Modeling the Contributions of Software Architecture to the Success of an Ecosystem
April 2013 • Presentation
John McGregor, J. Yates Monteith (Clemson University), Simone Amorim (University Federal of Bahia), Eduardo Almeida (University Federal of Bahia)
A presentation from the ninth annual SATURN conference, held in Minneapolis, MN, April 29 - May 3, 2013.
Software Engineering Institute
The sociotechnical ecosystem surrounding an organization that produces software-intensive products is based on the interactions of suppliers, competitors, customers, and more. The glue holding these intricate relationships together is more than a shared business model. It is also an architecture. It is the ability of that architecture to support the goals of multiple organizations, which cooperate, collaborate, and sometimes compete within the market segment, which in turn contributes to the success of the ecosystem that surrounds that market segment.
In an ecosystem, collaboration among organizations happens indirectly through architecture. Business goals shared among ecosystem participants drive the design and evolution of the architectures. The health of an ecosystem is measured by its robustness, niche creation ability, and productivity. The architecture contributes to robustness if its mechanisms are sufficiently flexible to accommodate emergent technologies and behaviors. The architecture contributes to niche creation if the architecture can be extended and specialized to provide unique variations that support new ideas. The architecture contributes to productivity if it is easy to combine architecture fragments into new architectures and products.

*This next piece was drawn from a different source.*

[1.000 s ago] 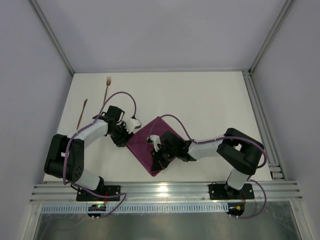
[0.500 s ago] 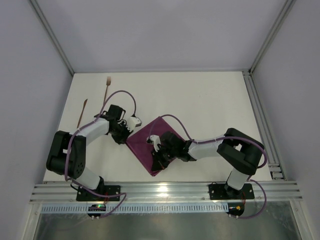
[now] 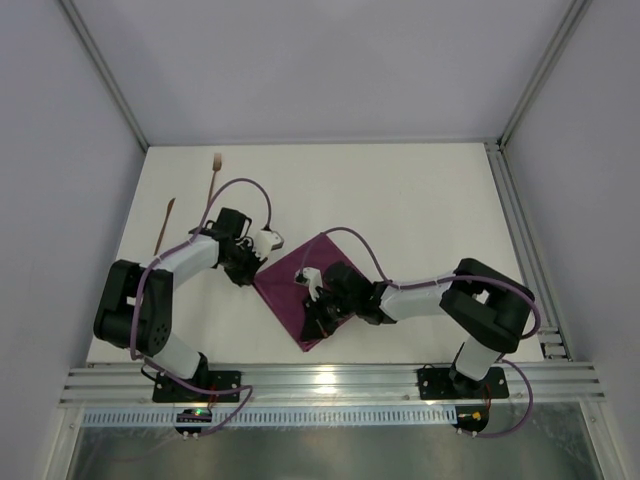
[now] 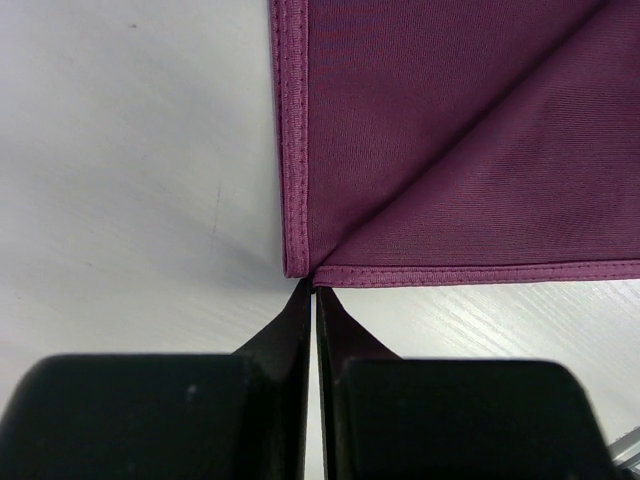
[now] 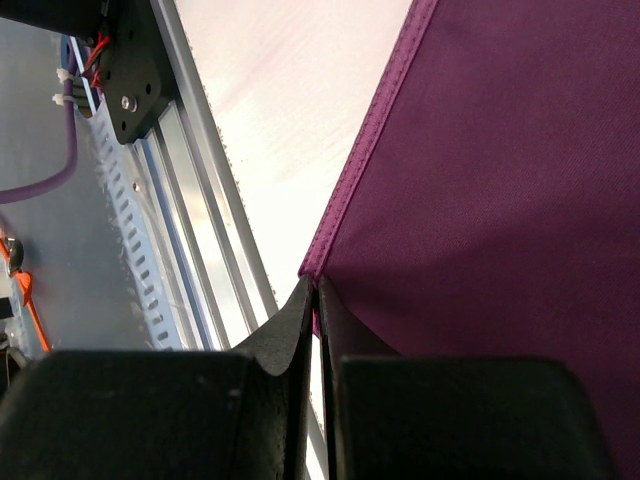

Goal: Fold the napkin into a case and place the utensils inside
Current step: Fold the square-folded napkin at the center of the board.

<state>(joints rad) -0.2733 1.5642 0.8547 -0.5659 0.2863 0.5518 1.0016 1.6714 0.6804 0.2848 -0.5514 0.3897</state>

Ecosystem modeling, which captures both business and software concerns, aids the software architect in understanding the influences that will be exerted on products developed within the ecosystem. The STRategic Ecosystem Analysis Model (STREAM), an ecosystem modeling technique developed in collaboration with the Software Engineering Institute, creates a model of the ecosystem organized around the three major facets of the ecosystem: business, software, and innovation. Each facet is critical to the success of the ecosystem, but we will focus on the software facet and, more specifically, the software architecture in this presentation. The software facet of the model comprises the software architectures used for software components and products in the ecosystem and the implementations of those architectures.
The models produced by STREAM make more obvious the linkages among the business, software, and innovation facets. One particular link between the software and business facets is the supply network in the ecosystem. Most products today are an aggregation of smaller, simpler products from a number of vendors. This is often hidden behind APIs and the indirect links to suppliers. This aspect of the model allows analysis of the flow of technical debt and other software metrics through the supply network to the final product.
STREAM consists of five practices and progresses through four phases. We will discuss the planning phase in this presentation. The planning phase explores the specific questions that are to be answered by the model. As the plan is exploited, data is collected and modeled, and information is produced from the analyses of the data. Finally, the planning phase evaluates the results and evolves the modeling plan in preparation for the next iteration through the process.
STREAM has been used to understand a number of existing ecosystems, including those of commercial and governmental organizations that must remain confidential, an Army development project whose results have been approved for release, the emerging communities around two international research projects, and the well-established Eclipse and Hadoop open-source communities.